In this action, Plaintiff Shell Oil Company contests the U.S. Customs Service’s denial of protests filed by Shell seeking drawback (refund) of certain taxes and fees. See Memorandum in Support of Plaintiffs Motion for Summary Judgment (“Pl. Brief’) at 4-5. 1 Distilled to its essence, the issue presented is the timeliness of Shell’s requests for such drawback. See Defendant’s Response to Plaintiffs Motion for Summary Judgment (“Def. Brief’) at 1, 5, 8.

The relevant facts are relatively straightforward and not in dispute. The action involves seven claims and one partial claim for non-manufacturing substitution drawback associated with certain petroleum products that Shell imported between 1993 and 1994, and acceptable substitute finished petroleum derivatives that were exported during the same period. See Pl. Brief at 1; Def. Brief at 4.

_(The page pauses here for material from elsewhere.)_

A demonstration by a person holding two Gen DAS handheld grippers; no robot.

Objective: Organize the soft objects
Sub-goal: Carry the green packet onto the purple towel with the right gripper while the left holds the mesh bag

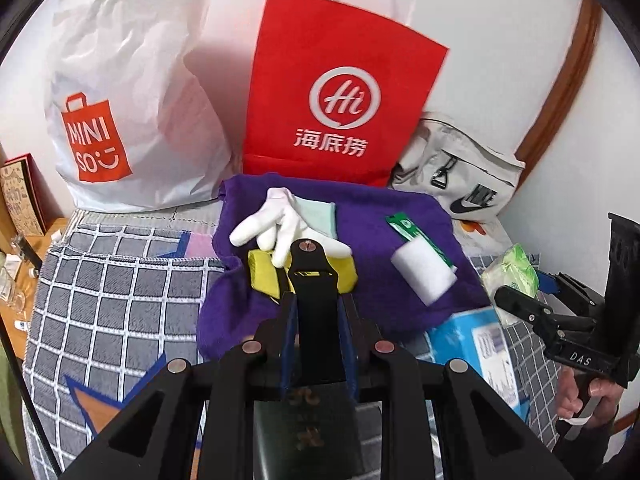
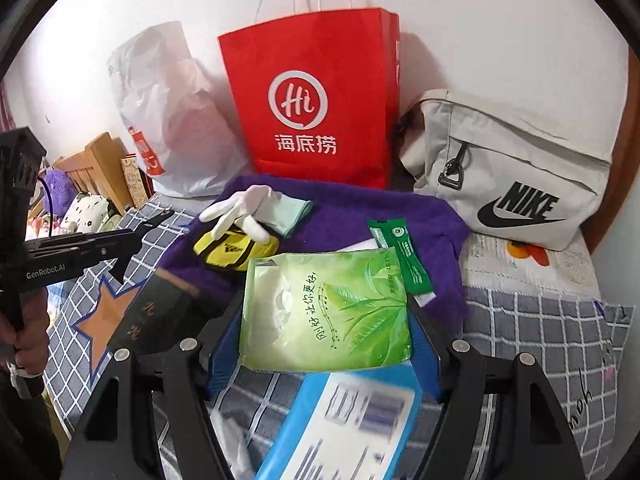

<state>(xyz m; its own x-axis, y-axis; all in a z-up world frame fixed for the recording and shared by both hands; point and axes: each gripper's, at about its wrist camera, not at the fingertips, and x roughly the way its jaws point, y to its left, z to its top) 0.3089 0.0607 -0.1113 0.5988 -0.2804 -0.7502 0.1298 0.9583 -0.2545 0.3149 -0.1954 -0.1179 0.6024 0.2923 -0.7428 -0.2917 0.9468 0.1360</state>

in pertinent part, the drawback statute requires all drawback claims to be filed within three years of the date of exportation of the substitute merchandise. See 19 U.S.C. § 1313(r)(l) (1994). 2 It is undisputed that Shell filed timely drawback claims, expressly seeking drawback only as to the import duties that the company had paid upon importation of the petroleum products at issue. See Pl. Brief at 1; Plaintiffs Reply to Defendant’s Response in Opposition to Plaintiffs Motion for Summary Judgment (“Pl. Reply Brief’) at 8, 23; Def. Brief at 4-5, 6, 7, 11-12,13. It is similarly undisputed that Customs refunded as drawback 99% of the import duties, in accordance with the drawback statute. See Pl. Brief at 1; Def. Brief at 5, 12; 19 U.S.C. § 1313. Finally, it is also undisputed that, on November 7, 1997 (more than three years after the date of Shell’s exportation of the substitute petroleum products), Shell filed protests with Customs, seeking — for the first time — drawback as to Harbor Maintenance Tax (“HMT”) and Environmental Tax (“ET”) payments that Shell had made in connection with the imports at issue. See Pl. Brief at 1; Pl. Reply Brief at 6; Def. Brief at 5, 7. 3 Customs promptly denied Shell’s protests. See Pl. Brief at 1; Def. Brief at 5. Shell thereafter filed a timely summons in this Court.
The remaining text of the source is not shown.